The executable is a PE/COFF file, and part of a PE/COFF file is the presence of number of “directories”. For our purposes here, we are interested in the “debug directory”. The exact format of a debug directory is described by the IMAGE_DEBUG_DIRECTORY structure. For this particular case, the linker emits a debug directory of type IMAGE_DEBUG_TYPE_CODEVIEW. The format of this record is defined in llvm/DebugInfo/CodeView/CVDebugRecord.h, but it suffices to say here only that it includes the same Guid and Age fields. At runtime, a debugger or tool can scan the COFF executable image for the presence of a debug directory of the correct type and verify that the Guid and Age match.

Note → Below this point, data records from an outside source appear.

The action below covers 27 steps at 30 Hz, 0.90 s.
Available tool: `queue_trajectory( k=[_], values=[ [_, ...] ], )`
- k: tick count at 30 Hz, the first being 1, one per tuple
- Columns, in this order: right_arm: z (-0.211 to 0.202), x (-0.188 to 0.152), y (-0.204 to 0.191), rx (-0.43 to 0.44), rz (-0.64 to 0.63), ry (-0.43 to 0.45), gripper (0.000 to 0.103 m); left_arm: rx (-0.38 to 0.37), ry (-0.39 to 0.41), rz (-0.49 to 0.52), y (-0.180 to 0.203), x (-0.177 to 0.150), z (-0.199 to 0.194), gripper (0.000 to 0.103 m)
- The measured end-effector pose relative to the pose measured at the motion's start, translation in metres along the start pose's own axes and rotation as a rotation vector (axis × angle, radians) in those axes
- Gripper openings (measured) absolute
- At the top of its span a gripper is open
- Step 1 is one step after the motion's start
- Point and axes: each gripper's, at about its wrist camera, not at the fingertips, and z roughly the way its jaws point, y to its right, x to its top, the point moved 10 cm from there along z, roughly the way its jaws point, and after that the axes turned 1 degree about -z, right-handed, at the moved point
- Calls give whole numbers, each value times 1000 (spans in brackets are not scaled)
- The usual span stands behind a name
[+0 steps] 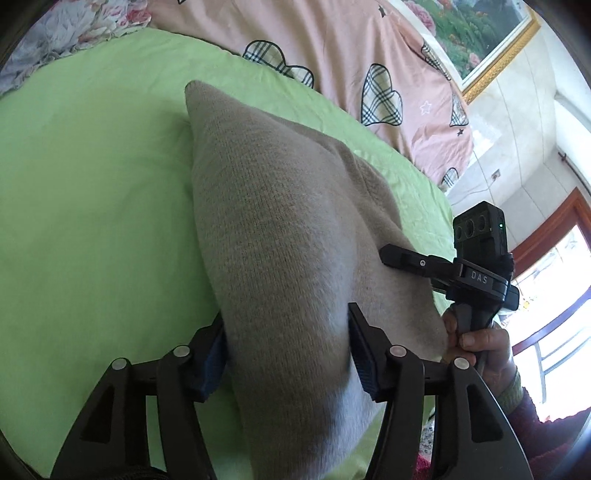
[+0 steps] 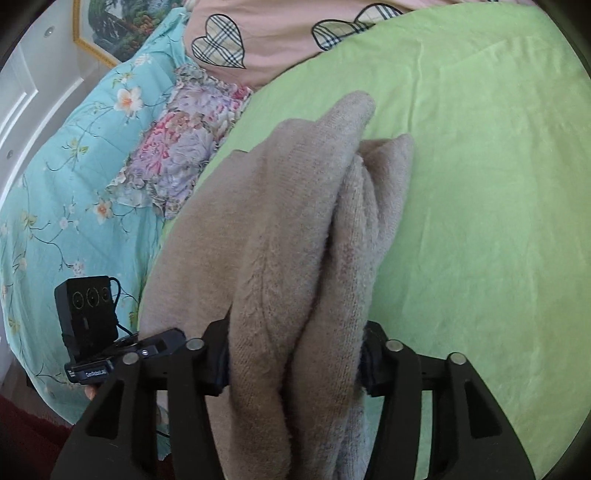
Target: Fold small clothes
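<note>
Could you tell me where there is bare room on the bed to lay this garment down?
The green sheet lies bare between the beige knit garment and the pink heart-print quilt. Crowded: the floral bedding.

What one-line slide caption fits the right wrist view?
Right tongs clamp a bunched beige knitted garment above the light green bedsheet.

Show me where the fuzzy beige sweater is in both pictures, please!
Left wrist view: the beige sweater fills the middle, running from the left gripper up over the bed.
Right wrist view: the sweater hangs bunched in the middle, between the right gripper fingers.
Shared landmark: the green sheet under it.
</note>
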Motion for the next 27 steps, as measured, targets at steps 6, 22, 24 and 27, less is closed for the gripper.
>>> queue_trajectory(
  k=[6, 22, 24, 27],
  values=[
    [-40, 16, 7, -111, 8, 96, 63, 50, 59, -24, -16, 37, -26, 61],
    [-12, 85, -24, 74, -7, 141, 11, 267, -9, -15, -22, 52, 16, 49],
    [-17, 89, -32, 93, -28, 157, 11, 263, -22, -27, -25, 57, 15, 53],
    [-8, 80, -7, 31, 7, 129, 11, 282, -34, -53, -38, 77, 23, 76]
  ],
)
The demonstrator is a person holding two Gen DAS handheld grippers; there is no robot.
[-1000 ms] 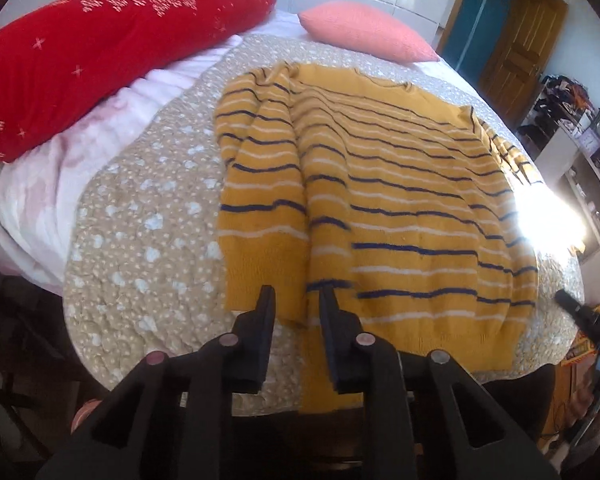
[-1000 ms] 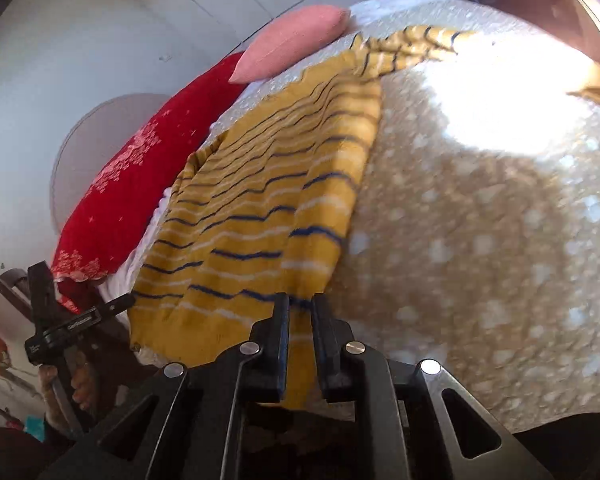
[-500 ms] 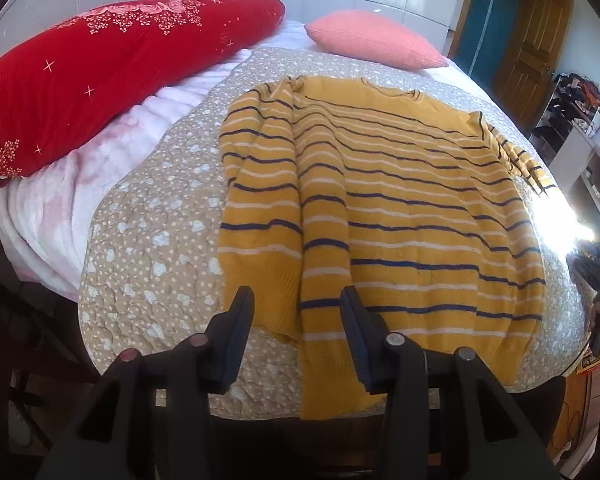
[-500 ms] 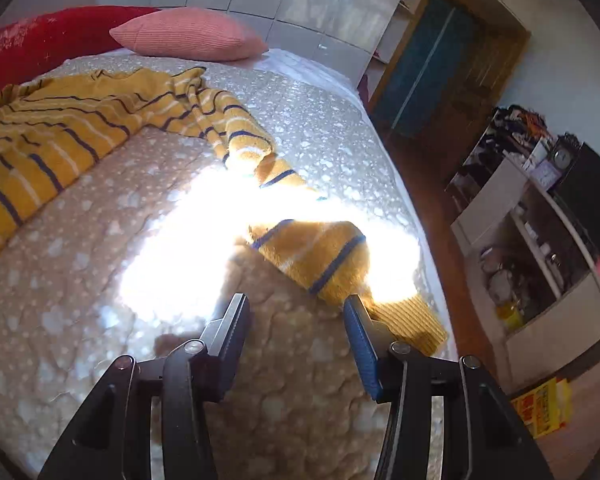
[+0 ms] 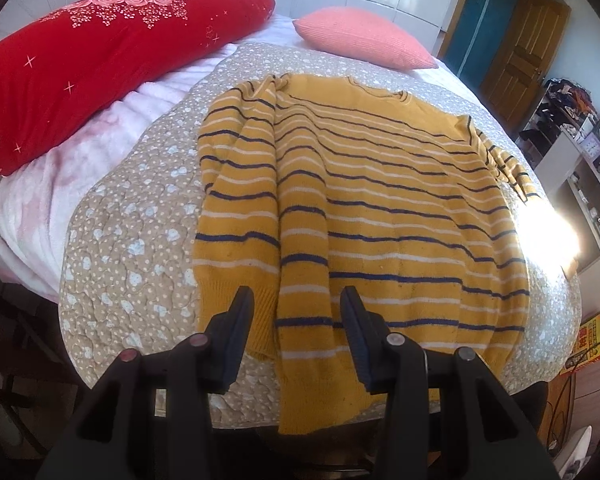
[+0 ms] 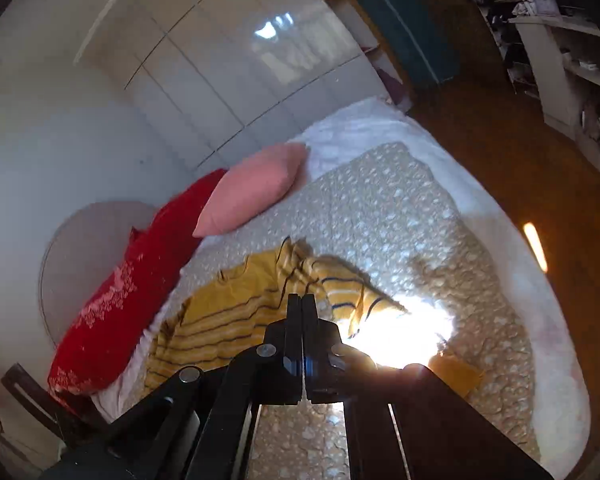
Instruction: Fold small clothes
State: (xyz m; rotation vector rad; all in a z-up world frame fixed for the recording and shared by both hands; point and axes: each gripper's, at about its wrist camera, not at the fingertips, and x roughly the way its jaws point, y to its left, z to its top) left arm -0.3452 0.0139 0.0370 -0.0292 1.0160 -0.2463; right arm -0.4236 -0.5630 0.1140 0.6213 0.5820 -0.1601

On the contrary, I did find some API-functions for supplying symbols to the debugger ad runtime, via SymLoadModuleExW/SymAddSymbolW in DbgHelp.h:

const auto process = GetCurrentProcess();
static bool hasInitialized = false;
if (!hasInitialized)
{
	if (!SymInitialize(process, nullptr, false))
		Log::OutErrorFmt("Failed to call SymInitialize.");

	hasInitialized = true;
}

//if (!SymLoadModuleExW(process, nullptr, L"Test.dll", nullptr, (DWORD64)(pMemory + 8), DWORD(codeSize), nullptr, SLMFLAG_VIRTUAL))
//	Log::OutErrorFmt("Failed to call SymLoadModuleEx.");

uint32_t index = 0;
for (const auto [target, bytecode, info] : data.vBytecodeMapping)
{
	const auto end = [&]() -> uint32_t
	{
		const auto next = index + 1;
		if (data.vBytecodeMapping.IsValidIndex(next)) [[likely]]
			return data.vBytecodeMapping.At(next).target - REFERENCE_SIZE;
		else
			return uint32_t(codeSize);
	}();

	const auto code = DWORD64(pMemory + target);
	const auto size = end - target;
	if (!SymLoadModuleExW(process, nullptr, nullptr, nullptr, code, size, nullptr, SLMFLAG_VIRTUAL))
		Log::OutErrorFmt("Failed to call SymLoadModuleEx.");
	if (!SymAddSymbolW(process, code, L"Test(void)", code, size, 0))
		Log::OutErrorFmt("Failed to call SymAddSymbol.");

	index++;
}

This seems to work in supplying a name to the function, but its critically lacking the ability to specify the line/source-file mapping which is being enumerated by SymGetLineFromXXX-functions as well as from the debugger itself. But SymAddSymbol seems to be the only way to “add” anything to the virtual module. Am I missing something, or do I really have to create a PE/COFF-formatted executable alongside a full PDB in order for this symbols to work?

Juliean said:
Am I missing something, or do I really have to create a PE/COFF-formatted executable alongside a full PDB in order for this symbols to work?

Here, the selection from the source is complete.